**Entries provided**

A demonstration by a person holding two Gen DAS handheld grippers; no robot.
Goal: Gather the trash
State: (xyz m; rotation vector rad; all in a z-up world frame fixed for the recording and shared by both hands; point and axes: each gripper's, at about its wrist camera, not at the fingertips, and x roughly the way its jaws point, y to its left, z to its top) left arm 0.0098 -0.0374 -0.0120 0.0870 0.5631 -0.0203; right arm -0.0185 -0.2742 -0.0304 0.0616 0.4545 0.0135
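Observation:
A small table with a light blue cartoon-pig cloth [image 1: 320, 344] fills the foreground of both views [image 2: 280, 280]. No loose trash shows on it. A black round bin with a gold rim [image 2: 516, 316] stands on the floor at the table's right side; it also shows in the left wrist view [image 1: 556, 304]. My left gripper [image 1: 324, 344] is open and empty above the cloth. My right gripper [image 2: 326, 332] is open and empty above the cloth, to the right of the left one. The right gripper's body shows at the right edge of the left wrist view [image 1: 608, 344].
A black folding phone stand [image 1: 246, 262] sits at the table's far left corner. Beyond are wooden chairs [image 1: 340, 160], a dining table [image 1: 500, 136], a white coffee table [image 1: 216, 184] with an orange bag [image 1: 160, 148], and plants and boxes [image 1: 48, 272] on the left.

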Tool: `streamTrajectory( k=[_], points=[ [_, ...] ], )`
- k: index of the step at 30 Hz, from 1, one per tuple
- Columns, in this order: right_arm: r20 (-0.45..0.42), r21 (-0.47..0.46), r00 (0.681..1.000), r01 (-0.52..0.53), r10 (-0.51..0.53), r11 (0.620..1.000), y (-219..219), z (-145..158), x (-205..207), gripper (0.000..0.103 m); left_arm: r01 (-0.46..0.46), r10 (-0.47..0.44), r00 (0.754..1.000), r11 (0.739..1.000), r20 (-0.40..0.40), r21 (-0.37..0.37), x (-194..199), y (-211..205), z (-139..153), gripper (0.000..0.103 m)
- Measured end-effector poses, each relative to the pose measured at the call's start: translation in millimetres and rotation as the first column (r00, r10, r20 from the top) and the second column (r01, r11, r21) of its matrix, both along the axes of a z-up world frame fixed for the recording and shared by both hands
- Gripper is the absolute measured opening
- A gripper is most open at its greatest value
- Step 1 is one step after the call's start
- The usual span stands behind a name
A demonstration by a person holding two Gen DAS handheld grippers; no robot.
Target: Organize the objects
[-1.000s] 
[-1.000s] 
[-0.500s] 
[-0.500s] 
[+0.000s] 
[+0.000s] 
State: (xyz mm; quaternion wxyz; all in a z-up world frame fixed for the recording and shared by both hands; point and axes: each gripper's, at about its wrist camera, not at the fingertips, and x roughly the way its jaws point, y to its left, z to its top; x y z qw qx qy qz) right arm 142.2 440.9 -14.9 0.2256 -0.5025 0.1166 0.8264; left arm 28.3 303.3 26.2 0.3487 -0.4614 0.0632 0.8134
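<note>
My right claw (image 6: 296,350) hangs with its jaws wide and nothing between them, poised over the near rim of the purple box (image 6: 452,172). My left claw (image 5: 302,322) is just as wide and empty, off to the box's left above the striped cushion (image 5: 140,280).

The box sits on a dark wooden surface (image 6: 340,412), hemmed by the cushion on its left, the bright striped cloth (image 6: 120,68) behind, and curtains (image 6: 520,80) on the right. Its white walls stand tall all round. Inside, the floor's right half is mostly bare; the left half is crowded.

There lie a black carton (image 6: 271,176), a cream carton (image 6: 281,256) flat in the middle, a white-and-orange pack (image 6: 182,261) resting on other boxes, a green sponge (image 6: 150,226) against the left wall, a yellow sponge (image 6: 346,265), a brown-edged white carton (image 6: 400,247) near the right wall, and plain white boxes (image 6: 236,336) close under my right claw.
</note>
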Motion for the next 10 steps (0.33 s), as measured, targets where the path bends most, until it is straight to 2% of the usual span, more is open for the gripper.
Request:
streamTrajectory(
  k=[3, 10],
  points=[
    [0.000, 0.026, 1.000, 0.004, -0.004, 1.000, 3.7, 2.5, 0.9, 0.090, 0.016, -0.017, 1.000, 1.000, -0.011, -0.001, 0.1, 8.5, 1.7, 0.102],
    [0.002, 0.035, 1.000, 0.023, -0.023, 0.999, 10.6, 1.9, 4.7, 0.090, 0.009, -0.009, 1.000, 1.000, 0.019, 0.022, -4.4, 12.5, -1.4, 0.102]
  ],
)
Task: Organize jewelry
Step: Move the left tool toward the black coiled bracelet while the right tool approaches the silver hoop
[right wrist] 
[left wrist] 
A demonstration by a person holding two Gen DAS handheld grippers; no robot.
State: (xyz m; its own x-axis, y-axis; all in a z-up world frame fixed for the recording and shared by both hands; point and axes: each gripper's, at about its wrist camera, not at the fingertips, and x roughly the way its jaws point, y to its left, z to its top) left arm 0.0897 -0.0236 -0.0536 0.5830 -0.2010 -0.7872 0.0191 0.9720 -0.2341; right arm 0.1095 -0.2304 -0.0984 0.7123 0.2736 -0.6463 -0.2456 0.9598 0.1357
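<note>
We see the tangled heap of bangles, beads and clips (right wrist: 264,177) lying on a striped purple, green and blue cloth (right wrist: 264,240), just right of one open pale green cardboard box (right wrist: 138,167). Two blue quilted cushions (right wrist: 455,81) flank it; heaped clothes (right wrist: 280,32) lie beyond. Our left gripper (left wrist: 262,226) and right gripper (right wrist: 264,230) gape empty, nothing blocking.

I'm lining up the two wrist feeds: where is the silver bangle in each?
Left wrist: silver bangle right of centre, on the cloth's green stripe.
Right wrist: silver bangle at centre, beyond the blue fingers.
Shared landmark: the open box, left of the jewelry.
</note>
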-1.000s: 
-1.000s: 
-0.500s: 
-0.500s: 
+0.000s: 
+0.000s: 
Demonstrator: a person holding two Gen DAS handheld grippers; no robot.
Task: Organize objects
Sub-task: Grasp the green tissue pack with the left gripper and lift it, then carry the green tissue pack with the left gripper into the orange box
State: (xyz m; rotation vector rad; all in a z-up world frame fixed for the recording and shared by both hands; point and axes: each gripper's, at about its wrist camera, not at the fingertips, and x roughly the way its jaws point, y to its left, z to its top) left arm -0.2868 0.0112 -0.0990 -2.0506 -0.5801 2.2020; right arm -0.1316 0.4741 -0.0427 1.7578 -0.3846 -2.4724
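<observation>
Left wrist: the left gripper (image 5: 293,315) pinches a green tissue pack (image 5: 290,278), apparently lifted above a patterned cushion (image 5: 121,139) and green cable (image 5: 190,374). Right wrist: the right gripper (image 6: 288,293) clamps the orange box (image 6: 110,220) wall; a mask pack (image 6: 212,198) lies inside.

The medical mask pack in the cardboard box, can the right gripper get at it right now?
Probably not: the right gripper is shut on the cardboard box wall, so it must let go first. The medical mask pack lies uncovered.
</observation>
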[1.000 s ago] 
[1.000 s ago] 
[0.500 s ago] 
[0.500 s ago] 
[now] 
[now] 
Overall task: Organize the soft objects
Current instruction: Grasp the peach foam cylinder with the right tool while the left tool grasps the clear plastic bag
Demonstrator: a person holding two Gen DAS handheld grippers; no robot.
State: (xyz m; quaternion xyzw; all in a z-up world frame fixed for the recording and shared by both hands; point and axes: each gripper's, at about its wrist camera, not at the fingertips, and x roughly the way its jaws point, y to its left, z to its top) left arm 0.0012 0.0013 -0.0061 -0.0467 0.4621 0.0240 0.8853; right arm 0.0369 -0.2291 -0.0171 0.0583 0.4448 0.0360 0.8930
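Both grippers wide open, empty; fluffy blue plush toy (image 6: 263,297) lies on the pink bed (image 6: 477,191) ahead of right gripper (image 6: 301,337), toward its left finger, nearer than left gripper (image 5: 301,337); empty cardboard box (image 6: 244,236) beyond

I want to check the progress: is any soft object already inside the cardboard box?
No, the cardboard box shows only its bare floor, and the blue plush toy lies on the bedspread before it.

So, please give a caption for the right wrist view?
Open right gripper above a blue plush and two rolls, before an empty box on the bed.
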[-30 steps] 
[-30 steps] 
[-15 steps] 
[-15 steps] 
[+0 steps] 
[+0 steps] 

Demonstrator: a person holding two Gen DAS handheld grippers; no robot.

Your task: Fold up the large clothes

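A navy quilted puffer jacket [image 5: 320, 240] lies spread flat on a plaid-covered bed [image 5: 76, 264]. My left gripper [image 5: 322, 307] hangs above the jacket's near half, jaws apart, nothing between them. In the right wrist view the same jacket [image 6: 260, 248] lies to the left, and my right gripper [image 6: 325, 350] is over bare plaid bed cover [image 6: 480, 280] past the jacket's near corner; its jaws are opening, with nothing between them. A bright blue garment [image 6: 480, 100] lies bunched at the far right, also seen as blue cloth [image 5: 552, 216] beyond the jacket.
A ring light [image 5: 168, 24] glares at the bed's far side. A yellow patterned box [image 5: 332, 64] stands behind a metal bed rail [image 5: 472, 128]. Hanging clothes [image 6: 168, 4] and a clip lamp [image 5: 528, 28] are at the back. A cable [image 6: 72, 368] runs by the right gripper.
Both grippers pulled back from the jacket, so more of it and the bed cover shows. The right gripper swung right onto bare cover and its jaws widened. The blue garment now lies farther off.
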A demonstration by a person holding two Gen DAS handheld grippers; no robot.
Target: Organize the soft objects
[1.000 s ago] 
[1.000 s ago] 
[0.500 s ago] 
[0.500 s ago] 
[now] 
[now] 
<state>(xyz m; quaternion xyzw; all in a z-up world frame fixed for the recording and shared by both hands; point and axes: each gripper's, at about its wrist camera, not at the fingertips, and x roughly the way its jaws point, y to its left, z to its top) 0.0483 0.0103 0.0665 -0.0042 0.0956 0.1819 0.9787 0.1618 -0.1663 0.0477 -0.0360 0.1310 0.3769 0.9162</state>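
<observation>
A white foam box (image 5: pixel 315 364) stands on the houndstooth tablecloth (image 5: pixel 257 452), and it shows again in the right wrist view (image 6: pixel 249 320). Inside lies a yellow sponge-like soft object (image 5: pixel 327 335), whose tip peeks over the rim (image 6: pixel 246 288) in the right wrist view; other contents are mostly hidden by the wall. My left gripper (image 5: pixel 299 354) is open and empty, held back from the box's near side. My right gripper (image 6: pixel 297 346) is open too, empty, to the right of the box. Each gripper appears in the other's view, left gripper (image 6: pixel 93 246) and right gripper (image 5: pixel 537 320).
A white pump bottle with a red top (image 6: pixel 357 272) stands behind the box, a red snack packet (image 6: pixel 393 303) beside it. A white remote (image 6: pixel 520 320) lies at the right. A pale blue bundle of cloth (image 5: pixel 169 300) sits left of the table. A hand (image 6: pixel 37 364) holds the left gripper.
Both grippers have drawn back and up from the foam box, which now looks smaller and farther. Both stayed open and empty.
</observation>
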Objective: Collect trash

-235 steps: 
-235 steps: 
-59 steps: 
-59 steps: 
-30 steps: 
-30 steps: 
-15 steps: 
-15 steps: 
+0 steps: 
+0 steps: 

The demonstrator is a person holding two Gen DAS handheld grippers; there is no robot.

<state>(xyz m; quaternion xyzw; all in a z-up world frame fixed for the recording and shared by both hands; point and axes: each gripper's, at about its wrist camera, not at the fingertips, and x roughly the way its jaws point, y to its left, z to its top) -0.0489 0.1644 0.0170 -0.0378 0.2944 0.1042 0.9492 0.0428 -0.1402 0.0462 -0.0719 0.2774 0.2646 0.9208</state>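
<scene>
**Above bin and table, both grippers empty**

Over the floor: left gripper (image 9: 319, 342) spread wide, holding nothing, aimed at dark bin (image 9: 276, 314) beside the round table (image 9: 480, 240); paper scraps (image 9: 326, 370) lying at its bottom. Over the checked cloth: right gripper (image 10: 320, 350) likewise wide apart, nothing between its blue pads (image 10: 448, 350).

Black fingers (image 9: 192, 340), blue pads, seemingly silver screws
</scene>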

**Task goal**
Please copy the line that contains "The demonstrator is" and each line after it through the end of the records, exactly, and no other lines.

**Result for this exercise**
The demonstrator is a person holding two Gen DAS handheld grippers; there is no robot.

<state>(xyz m; quaternion xyzw; all in a z-up world frame fixed for the recording and shared by both hands; point and axes: each gripper's, at about its wrist camera, not at the fingertips, and x roughly the way its jaws point, y to its left, z to its top) -0.0489 0.1644 0.0170 -0.0378 0.2944 0.1042 0.9492 0.0428 -0.1402 0.0462 -0.0719 0.2774 0.2646 0.9208</state>
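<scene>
**Above bin and table, both grippers empty**

Over the floor: left gripper (image 9: 319, 342) spread wide, holding nothing, aimed at dark bin (image 9: 276, 314) beside the round table (image 9: 480, 240); paper scraps (image 9: 326, 370) lying at its bottom. Over the checked cloth: right gripper (image 10: 320, 350) likewise wide apart, nothing between its blue pads (image 10: 448, 350).

Black fingers (image 9: 192, 340), blue pads, seemingly silver screws
</scene>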

The reply to this exercise is complete.